When you reach the line with "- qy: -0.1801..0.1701" in the data below, begin printing lines exactly, and stop once the line with "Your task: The" has been printed.

╔══

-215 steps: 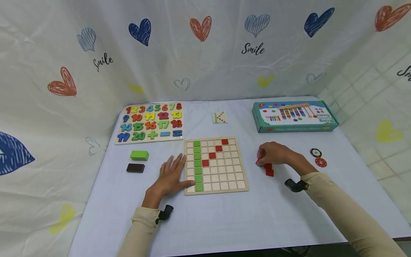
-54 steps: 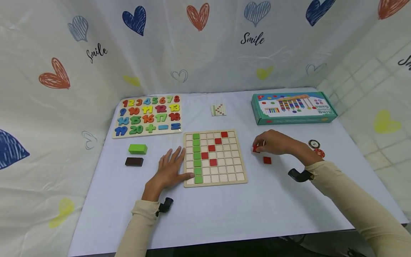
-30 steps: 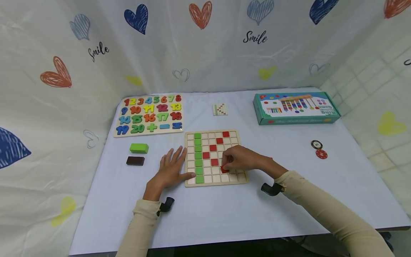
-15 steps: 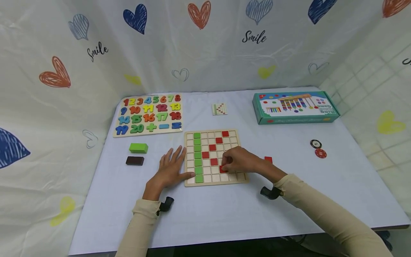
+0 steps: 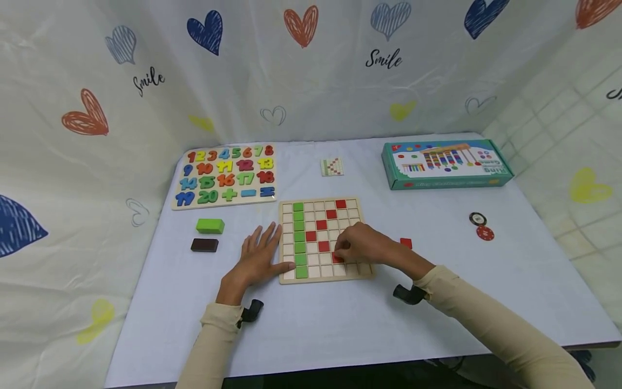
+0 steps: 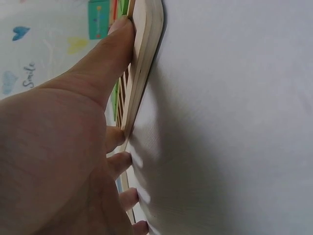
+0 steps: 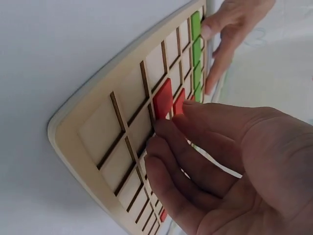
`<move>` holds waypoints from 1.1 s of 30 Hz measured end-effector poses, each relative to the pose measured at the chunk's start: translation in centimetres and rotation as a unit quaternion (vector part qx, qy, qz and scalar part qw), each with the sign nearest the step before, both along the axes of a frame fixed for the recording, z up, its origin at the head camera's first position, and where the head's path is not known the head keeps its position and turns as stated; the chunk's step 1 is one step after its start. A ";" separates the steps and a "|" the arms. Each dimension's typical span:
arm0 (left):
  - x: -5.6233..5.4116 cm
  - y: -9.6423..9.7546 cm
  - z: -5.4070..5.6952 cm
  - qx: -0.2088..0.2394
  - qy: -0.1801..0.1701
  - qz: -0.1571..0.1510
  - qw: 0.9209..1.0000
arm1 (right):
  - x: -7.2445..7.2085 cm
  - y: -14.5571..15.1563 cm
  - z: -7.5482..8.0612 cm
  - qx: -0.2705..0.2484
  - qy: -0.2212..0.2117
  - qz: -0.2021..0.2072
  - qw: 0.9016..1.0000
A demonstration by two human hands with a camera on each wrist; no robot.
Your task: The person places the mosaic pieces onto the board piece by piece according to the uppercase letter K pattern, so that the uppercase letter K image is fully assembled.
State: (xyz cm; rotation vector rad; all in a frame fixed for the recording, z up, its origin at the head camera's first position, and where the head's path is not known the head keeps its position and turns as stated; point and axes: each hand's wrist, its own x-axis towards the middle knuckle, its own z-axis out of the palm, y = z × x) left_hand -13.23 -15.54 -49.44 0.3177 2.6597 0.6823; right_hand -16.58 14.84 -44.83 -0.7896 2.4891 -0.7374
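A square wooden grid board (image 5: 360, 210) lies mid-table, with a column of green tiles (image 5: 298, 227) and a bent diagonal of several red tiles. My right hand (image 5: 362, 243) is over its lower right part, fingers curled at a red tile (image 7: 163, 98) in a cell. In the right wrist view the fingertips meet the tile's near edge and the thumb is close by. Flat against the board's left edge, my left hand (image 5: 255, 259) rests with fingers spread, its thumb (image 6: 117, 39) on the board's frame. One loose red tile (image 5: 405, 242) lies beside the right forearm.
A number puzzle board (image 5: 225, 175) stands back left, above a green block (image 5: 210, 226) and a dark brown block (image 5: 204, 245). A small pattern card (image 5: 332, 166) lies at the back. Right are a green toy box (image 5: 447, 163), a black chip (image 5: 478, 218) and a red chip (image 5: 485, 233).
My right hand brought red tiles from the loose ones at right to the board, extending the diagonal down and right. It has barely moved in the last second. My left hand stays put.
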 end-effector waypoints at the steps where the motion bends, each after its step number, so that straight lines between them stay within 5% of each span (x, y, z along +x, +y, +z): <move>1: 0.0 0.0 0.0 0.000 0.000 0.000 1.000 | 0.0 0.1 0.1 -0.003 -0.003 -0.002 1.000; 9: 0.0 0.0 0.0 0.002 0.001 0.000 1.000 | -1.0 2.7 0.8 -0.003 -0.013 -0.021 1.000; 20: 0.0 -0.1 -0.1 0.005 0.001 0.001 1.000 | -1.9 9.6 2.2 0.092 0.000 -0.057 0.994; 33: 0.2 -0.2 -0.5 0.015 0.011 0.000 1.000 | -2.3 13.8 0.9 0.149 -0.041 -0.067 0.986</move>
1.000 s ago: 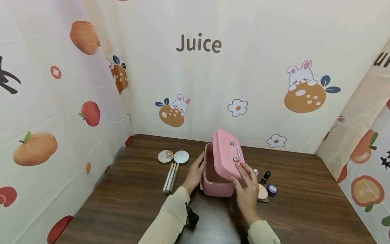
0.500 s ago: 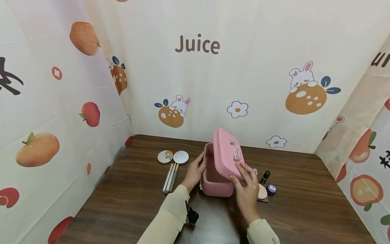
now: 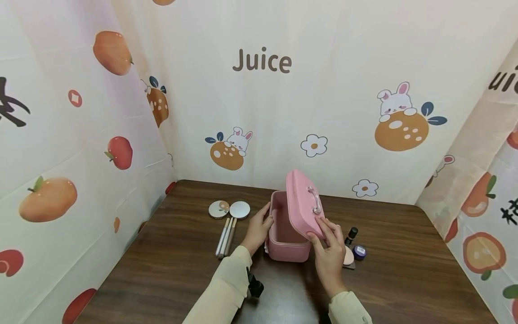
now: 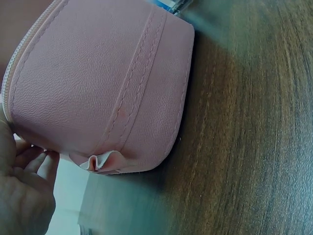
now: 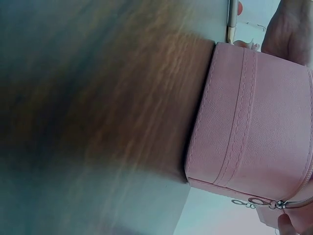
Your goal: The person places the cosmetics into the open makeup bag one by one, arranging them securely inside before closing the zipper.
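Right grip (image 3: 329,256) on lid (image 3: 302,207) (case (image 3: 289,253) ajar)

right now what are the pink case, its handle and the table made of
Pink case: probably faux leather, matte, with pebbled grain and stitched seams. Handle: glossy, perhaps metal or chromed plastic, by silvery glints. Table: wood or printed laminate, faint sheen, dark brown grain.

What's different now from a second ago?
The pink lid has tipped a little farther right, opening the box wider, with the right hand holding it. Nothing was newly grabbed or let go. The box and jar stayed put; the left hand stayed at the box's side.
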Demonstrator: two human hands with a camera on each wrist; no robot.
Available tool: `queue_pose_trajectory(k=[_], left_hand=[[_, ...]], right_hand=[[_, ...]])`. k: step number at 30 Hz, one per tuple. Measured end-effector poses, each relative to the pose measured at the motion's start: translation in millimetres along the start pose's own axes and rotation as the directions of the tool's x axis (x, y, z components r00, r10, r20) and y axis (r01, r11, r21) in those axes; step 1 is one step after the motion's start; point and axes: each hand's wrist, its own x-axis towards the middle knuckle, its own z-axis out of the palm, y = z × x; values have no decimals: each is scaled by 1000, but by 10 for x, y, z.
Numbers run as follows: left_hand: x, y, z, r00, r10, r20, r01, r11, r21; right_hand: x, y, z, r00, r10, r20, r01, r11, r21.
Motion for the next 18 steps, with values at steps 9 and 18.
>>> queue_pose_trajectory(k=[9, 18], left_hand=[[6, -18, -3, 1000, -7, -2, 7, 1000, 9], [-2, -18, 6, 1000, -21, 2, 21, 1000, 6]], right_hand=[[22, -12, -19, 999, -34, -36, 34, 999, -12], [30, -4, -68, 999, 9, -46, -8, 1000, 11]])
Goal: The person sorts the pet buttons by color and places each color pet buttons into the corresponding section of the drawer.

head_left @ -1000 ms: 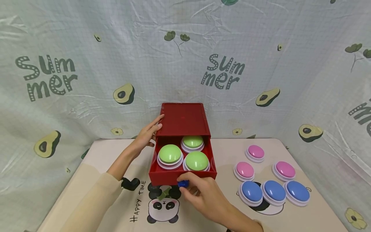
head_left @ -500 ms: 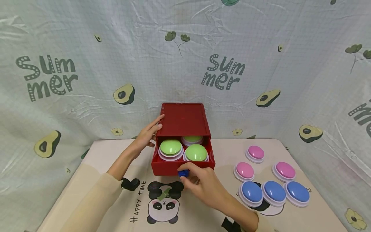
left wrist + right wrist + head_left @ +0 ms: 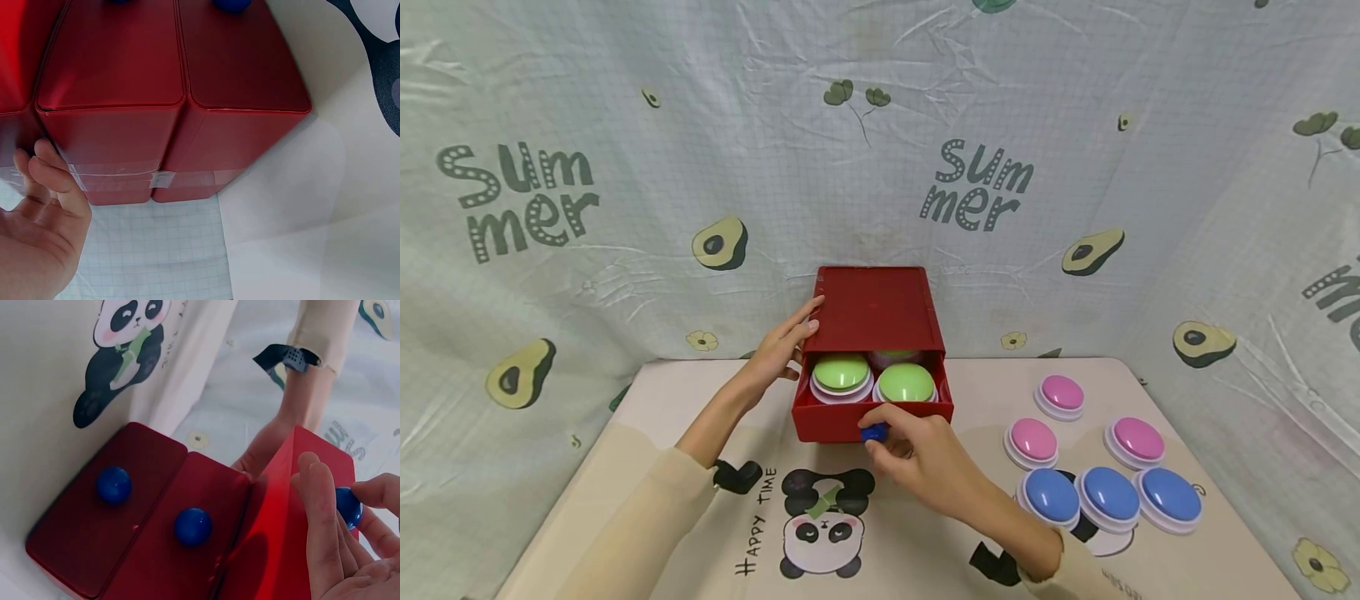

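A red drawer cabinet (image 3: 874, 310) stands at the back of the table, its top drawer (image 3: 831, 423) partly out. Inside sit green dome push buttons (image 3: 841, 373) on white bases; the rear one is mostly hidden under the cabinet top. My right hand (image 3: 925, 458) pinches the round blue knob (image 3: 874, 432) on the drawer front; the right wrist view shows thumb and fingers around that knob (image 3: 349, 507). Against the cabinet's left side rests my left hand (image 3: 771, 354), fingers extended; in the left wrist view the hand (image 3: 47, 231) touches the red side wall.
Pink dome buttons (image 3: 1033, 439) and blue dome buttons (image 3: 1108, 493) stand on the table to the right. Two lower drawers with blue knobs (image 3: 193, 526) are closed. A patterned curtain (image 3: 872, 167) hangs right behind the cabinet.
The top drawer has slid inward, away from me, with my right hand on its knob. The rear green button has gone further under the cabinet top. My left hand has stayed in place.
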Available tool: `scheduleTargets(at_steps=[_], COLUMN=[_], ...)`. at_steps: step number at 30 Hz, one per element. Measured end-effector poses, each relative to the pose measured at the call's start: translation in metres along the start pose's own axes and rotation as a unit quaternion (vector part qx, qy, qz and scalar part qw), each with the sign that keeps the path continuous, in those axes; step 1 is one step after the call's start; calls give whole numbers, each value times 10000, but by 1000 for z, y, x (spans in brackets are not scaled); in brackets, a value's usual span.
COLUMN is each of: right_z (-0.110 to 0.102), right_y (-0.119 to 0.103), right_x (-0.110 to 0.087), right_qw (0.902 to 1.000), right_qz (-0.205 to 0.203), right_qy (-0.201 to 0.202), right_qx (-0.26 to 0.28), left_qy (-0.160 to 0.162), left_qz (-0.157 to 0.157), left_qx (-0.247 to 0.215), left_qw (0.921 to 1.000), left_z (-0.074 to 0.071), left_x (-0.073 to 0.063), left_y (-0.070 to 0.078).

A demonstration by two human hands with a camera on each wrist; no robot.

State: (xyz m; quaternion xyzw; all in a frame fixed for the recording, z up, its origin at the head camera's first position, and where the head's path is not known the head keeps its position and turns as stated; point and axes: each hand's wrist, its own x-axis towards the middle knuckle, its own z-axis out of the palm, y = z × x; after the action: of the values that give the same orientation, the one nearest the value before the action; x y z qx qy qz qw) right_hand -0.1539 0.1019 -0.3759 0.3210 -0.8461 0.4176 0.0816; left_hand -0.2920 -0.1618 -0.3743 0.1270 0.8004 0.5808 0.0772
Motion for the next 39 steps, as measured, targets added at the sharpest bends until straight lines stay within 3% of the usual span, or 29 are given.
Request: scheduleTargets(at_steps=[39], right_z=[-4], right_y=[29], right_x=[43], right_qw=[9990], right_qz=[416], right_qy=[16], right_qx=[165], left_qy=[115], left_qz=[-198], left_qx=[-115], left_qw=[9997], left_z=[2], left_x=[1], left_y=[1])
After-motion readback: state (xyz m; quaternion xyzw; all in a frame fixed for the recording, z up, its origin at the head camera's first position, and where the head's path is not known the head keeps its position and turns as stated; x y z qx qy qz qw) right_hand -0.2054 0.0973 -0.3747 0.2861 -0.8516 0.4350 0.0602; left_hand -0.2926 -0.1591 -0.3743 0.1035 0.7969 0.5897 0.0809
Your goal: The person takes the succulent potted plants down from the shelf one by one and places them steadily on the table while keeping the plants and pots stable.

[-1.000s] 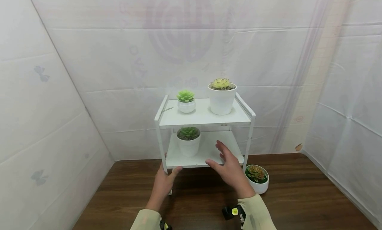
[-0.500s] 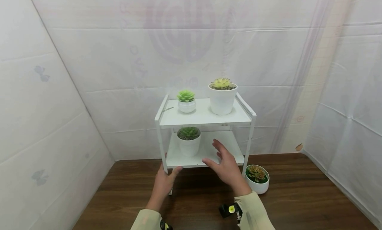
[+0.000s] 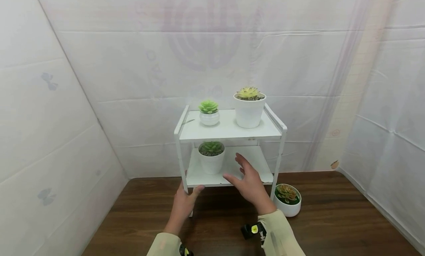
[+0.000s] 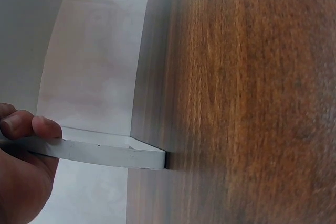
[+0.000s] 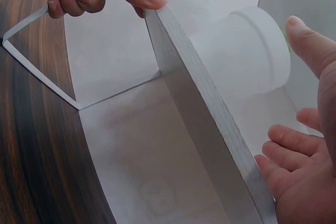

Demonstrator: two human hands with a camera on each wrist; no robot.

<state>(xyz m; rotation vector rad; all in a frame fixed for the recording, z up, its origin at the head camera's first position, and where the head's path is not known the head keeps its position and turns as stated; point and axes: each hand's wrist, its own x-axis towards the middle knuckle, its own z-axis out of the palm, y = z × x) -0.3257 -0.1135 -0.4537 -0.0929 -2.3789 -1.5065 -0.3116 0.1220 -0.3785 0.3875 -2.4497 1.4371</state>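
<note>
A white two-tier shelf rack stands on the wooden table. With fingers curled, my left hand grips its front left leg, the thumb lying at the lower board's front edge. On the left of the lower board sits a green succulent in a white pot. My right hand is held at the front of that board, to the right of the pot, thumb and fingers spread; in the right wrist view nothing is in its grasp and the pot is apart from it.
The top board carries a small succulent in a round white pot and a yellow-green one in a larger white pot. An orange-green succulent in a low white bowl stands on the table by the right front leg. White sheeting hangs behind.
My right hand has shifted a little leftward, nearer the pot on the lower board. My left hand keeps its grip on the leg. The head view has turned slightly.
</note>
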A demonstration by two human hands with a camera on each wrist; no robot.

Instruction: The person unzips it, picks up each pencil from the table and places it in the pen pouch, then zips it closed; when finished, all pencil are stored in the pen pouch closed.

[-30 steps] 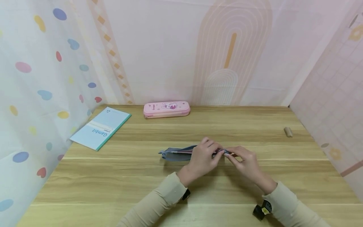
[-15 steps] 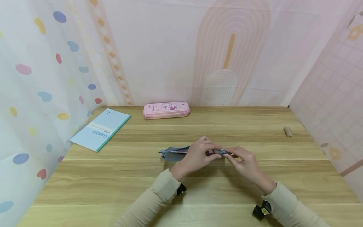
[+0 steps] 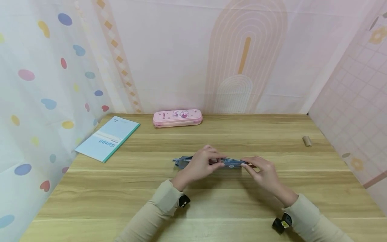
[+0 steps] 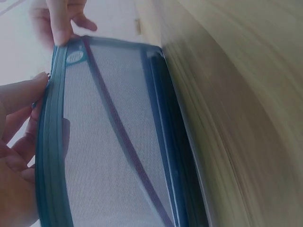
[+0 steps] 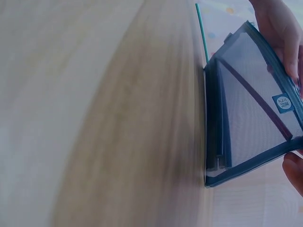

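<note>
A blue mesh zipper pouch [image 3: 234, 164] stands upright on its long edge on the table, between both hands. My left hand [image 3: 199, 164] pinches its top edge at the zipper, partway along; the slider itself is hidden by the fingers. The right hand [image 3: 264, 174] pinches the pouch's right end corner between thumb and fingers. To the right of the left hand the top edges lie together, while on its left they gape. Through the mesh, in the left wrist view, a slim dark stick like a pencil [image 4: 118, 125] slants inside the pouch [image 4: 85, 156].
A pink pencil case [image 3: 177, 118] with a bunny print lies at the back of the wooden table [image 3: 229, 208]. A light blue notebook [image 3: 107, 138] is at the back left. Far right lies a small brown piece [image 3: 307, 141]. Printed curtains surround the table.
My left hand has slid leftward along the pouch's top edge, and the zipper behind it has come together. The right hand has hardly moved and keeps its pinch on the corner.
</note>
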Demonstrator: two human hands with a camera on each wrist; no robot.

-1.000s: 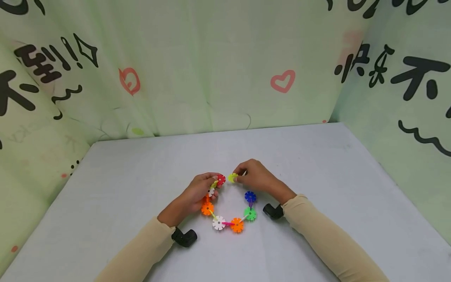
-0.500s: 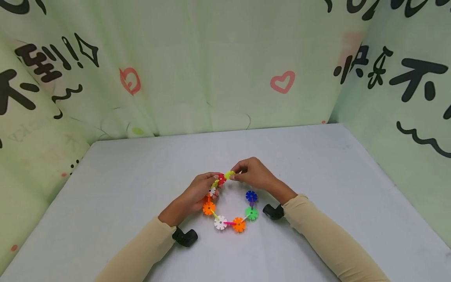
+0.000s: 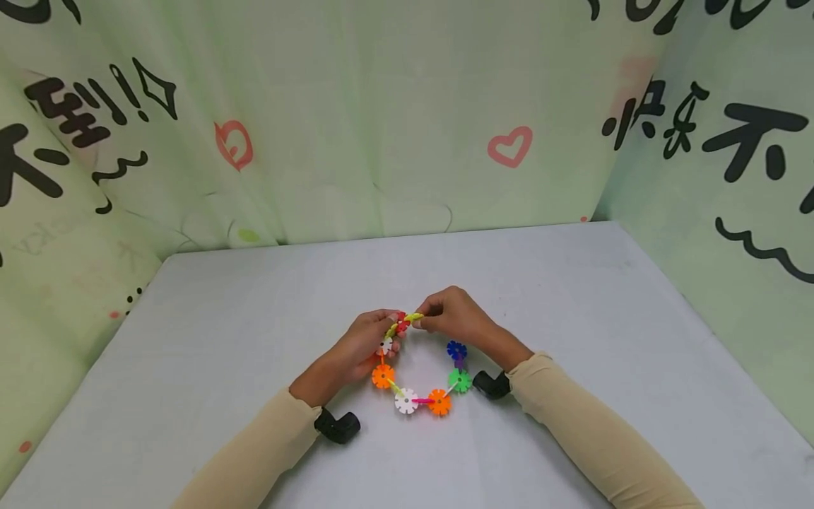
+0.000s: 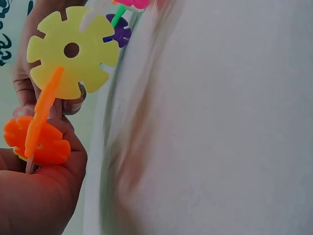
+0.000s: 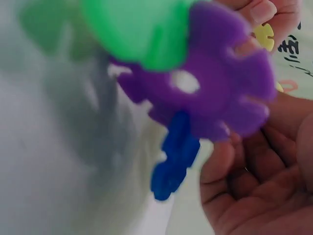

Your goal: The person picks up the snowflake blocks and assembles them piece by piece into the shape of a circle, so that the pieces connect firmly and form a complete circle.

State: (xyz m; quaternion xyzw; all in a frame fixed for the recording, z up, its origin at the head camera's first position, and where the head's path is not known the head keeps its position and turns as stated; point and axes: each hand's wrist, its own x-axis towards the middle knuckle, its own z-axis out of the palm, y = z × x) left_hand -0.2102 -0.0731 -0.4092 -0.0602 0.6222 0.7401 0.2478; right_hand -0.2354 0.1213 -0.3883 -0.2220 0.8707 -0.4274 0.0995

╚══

■ Reply ■
  - qy: -0.1801..0.1701
  - qz: -0.1571..0.1510
  - qw: 0.9209..1.0000
arm1 (right):
  - x: -7.2445..7.2085 cm
  - y: -14.5571..15.1563 cm
  - z: -7.5482..8.0612 cm
  - qx: -0.2705..0.2484
  - qy: -0.2212..0.2117
  - qz: -0.2021..0.2072
  - qw: 0.9016..1.0000
A demonstration by two human hands with a camera on each wrist; no robot.
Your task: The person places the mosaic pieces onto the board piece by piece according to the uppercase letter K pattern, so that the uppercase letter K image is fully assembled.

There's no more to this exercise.